Unlock instant, AI-driven research and patent intelligence for your innovation.

A Method for Avoiding Duplication of Segments in Machine Translation

A machine translation and translation technology, applied in natural language translation, instruments, computing, etc., can solve the problems of large limitations, repeated punishment strategies cannot be fully effective, and achieve the effect of avoiding translation repetition.

Active Publication Date: 2021-09-24
NANJING NEW GENERATION ARTIFICIAL INTELLIGENCE RES INST CO LTD
View PDF3 Cites 0 Cited by
  • Summary
  • Abstract
  • Description
  • Claims
  • Application Information

AI Technical Summary

Problems solved by technology

[0012] The above-mentioned technology is mainly used in beam search (Beam Search) when evaluating multiple candidate translations. It has relatively large limitations and is not suitable for greedy algorithms and other fields. In addition, length penalty and repetition penalty are adopted.
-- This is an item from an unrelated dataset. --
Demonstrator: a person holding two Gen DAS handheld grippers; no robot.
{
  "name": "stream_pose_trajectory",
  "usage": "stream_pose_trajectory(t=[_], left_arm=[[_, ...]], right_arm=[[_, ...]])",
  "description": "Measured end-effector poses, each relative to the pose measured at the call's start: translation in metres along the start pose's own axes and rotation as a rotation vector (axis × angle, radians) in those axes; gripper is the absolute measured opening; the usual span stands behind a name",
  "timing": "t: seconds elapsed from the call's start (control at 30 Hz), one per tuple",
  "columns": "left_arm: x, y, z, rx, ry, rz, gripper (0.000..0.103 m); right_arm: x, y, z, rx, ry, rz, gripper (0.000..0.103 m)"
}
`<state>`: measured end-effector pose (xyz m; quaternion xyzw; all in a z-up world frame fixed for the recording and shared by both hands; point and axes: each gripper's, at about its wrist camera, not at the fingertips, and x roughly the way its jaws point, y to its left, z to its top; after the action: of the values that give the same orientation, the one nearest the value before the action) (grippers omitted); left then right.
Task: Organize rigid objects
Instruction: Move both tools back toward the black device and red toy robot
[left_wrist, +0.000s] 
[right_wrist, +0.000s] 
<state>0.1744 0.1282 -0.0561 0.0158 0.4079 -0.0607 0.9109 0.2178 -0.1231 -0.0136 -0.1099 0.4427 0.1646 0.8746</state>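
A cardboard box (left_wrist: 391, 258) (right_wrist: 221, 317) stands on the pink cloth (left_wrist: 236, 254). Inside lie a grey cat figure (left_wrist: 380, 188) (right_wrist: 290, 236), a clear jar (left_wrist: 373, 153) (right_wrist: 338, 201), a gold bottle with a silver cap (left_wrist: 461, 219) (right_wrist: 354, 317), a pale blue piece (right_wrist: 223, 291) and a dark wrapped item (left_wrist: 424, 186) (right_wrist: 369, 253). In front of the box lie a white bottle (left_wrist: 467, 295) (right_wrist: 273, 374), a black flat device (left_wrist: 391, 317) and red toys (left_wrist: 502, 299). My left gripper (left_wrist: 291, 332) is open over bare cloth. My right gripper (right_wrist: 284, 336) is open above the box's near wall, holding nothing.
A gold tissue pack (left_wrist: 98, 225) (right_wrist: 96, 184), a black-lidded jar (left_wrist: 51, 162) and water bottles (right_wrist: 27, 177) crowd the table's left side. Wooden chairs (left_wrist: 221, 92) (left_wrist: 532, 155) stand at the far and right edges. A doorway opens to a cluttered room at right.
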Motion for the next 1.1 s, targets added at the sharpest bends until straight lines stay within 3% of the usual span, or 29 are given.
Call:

The two penalty factors function In the same function, it will lead to mutual influence, and the repeated punishment strategy cannot be fully effective

Method used

the structure of the environmentally friendly knitted fabric provided by the present invention; figure 2 Flow chart of the yarn wrapping machine for environmentally friendly knitted fabrics and storage devices; image 3 Is the parameter map of the yarn covering machine
View more

Image

Smart Image Click on the blue labels to locate them in the text.
Viewing Examples
Smart Image
  • A Method for Avoiding Duplication of Segments in Machine Translation
  • A Method for Avoiding Duplication of Segments in Machine Translation
  • A Method for Avoiding Duplication of Segments in Machine Translation

Examples

Experimental program
Comparison scheme
Effect test

Embodiment Construction

[0041] The present invention will be described in further detail below in conjunction with the accompanying drawings and specific embodiments.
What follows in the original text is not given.